MedReleaf argued that, while its production process resembled a factory, its employees were nonetheless engaged in agriculture and therefore subject to the AEPA.
UFCW argued that cannabis is not an “agricultural commodity”. Its production involves factory-like settings and cutting-edge technologies, which in no way look like the traditional “family farm” operation that the AEPA is meant to protect. The union also argued that the OLRA provides better protections for the employees’ right to free association under the Canadian Charter of Rights and Freedoms. Therefore, the OLRB should interpret any ambiguity in the legislation in a manner that ensures the OLRA applies.

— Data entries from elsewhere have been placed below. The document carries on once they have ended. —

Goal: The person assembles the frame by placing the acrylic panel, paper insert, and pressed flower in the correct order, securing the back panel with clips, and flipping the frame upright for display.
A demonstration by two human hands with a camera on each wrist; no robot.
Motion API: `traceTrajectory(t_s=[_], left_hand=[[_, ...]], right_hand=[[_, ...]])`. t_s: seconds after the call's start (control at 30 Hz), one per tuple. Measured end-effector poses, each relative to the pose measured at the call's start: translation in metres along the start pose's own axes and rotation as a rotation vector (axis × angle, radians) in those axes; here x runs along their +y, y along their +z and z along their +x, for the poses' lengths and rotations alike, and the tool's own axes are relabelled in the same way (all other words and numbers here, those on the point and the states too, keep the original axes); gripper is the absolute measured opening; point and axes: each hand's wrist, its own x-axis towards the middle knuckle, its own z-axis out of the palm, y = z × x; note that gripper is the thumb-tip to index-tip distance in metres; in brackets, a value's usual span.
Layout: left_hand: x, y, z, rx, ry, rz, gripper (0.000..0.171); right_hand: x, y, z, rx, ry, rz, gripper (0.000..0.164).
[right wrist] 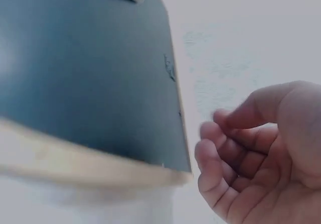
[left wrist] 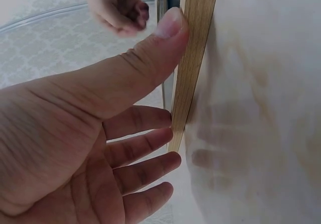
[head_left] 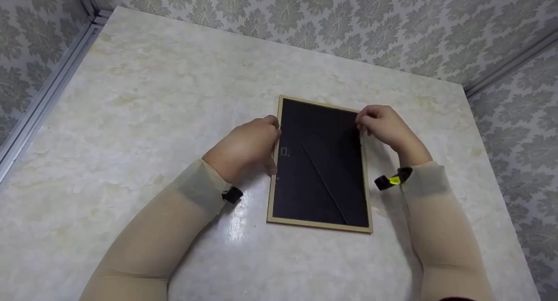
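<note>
A picture frame [head_left: 318, 122] with a pale wooden rim lies back side up on the table, its black backing board showing. A diagonal line, like the edge of a stand flap [head_left: 322, 181], crosses the board. My left hand [head_left: 246, 146] is at the frame's left side, thumb and extended fingers against the wooden edge [left wrist: 198, 38]. By the upper right side is my right hand [head_left: 388, 126], fingers curled and thumb tip meeting the index finger. Nothing shows between them in the right wrist view, where a scuff [right wrist: 169, 68] marks the board near its edge.
The frame lies on a glossy, marbled table [head_left: 174, 74]. Patterned wall panels [head_left: 305, 18] stand along the table's far side, left and right, with a metal rail [head_left: 48, 96] at the left. Each wrist wears a dark strap [head_left: 232, 195].
</note>
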Motion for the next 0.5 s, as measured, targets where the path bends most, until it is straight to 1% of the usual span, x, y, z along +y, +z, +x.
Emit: traceTrajectory(t_s=[0.1, 0.23, 0.37, 0.5], left_hand=[[0.001, -0.001, 0.000, 0.001, -0.013, -0.004, 0.060], [0.001, -0.001, 0.000, -0.009, -0.008, -0.006, 0.061], [0.002, -0.001, 0.001, -0.015, -0.005, -0.022, 0.065], [0.001, -0.001, 0.000, -0.010, 0.000, -0.029, 0.070]], right_hand=[[0.015, 0.001, -0.018, 0.029, 0.004, 0.083, 0.025], [0.035, 0.006, -0.034, 0.025, 0.038, 0.127, 0.024], [0.046, 0.011, -0.042, 0.034, 0.053, 0.132, 0.024], [0.045, 0.012, -0.045, 0.049, 0.037, 0.083, 0.024]])
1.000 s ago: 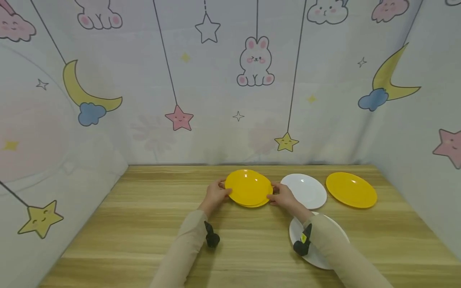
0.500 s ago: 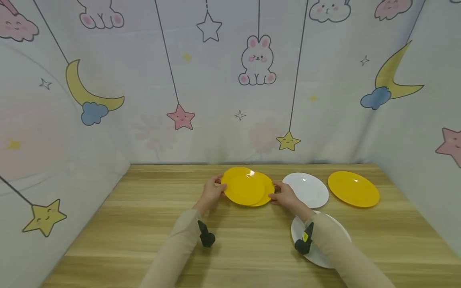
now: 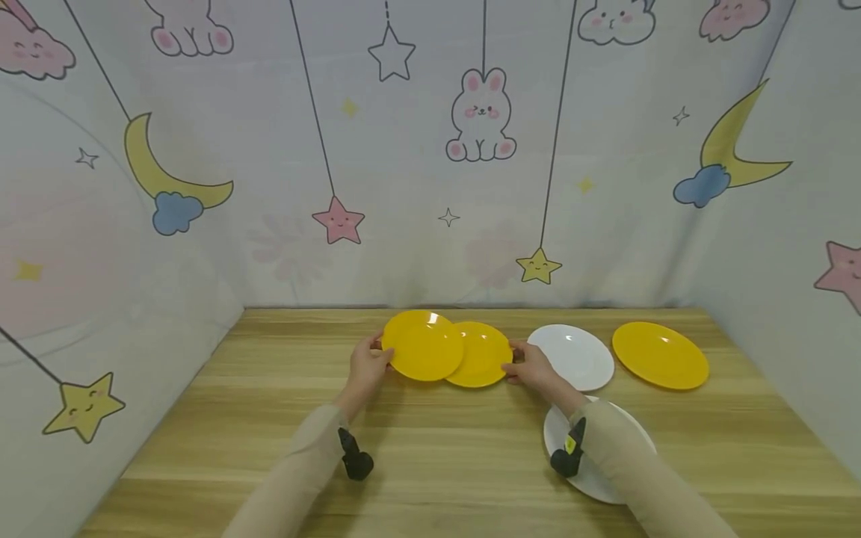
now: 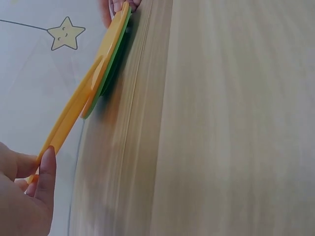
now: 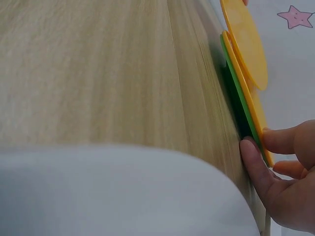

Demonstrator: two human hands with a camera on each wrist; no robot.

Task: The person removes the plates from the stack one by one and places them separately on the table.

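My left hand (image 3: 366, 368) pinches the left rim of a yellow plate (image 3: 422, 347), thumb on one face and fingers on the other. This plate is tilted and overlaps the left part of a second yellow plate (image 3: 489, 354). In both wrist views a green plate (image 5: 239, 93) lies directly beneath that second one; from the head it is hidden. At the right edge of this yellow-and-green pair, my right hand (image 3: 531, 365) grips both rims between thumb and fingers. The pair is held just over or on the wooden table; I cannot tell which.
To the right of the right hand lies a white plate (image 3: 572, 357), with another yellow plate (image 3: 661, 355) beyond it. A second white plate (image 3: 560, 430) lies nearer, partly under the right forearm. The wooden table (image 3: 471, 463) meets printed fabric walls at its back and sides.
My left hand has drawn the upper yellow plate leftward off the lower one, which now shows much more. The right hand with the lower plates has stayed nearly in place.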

The OLRB ultimately agreed with the employer that the AEPA applied to the workers. It noted that, while the OLRA does provide greater protections to employees and unions, the Supreme Court has already determined that the AEPA is Charter compliant. Therefore, the OLRB cannot rank legislation that it thinks is constitutionally better, once the Supreme Court has deemed that neither piece of legislation violate the Charter (although, the OLRB seemed to suggest that it would probably give the OLRA a grade of “Charter A+” and the AEPA a grade of “Charter C–”).
In regards to whether cannabis is an “agricultural commodity”, the OLRB noted that despite the fact that the production resembles a factory, this does not exclude the product from falling under the AEPA. The OLRB compared the production of cannabis to tobacco production, which it noted was also under the jurisdiction of the AEPA. At the end of the day, cannabis is a plant that is grown, harvested and sold, such that it falls within the AEPA.
The OLRB’s hands were tied
In its decision, the OLRB made what it called “one last observation” about the AEPA exclusion, noting how outdated and unnecessary it seemed, but the wording of the AEPA bound them. It noted that there is little industrial relations basis in not certifying MedReleaf’s employees under the OLRA.
It specifically noted that the historical purposes of treating agricultural workers differently did not exist in this case:
Many, if not all, of the “unique characteristics” of agriculture, its seasonal nature, its sensibility to climate, the need to protect animal and plant life, referred to among the purposes of the AEPA, do not appear to be present here. Certainly, MedReleaf is not a "family farm" that has been, inter alia, said to justify the agricultural exclusions to labour relations legislation.
Unions have been fighting to prevent the AEPA from applying to employees, because most modern farming is indistinguishable from any other form of manufacturing or production.
As Justice Abella pointed out in her dissent in Fraser v. Ontario (Attorney General), the 2011 Supreme Court decision that determined the AEPA was Charter compliant, the AEPA has almost no language to allow for collective bargaining. It only requires that an employer “listen” to employee representations and acknowledge that those representations were made. There is no enforcement mechanism to resolve bargaining disputes.
Also, the OLRB has the institutional knowledge and mechanisms to deal with industrial-relations issues, such that, on a practical level, it seems irresponsible to allow the Agriculture, Food and Rural Affairs Appeal Tribunal (“AFRAAT”), with no experience in these areas, to deal with industrial-relations issues. For fun, I searched for AFRAAT decisions dealing with labour issues. They appear to have never dealt with any labour issues…ever.
It is time for the Ontario government to acknowledge that the total exclusion of “agricultural employees” is not sensible or justifiable, and to grant those employees access to the ORLA.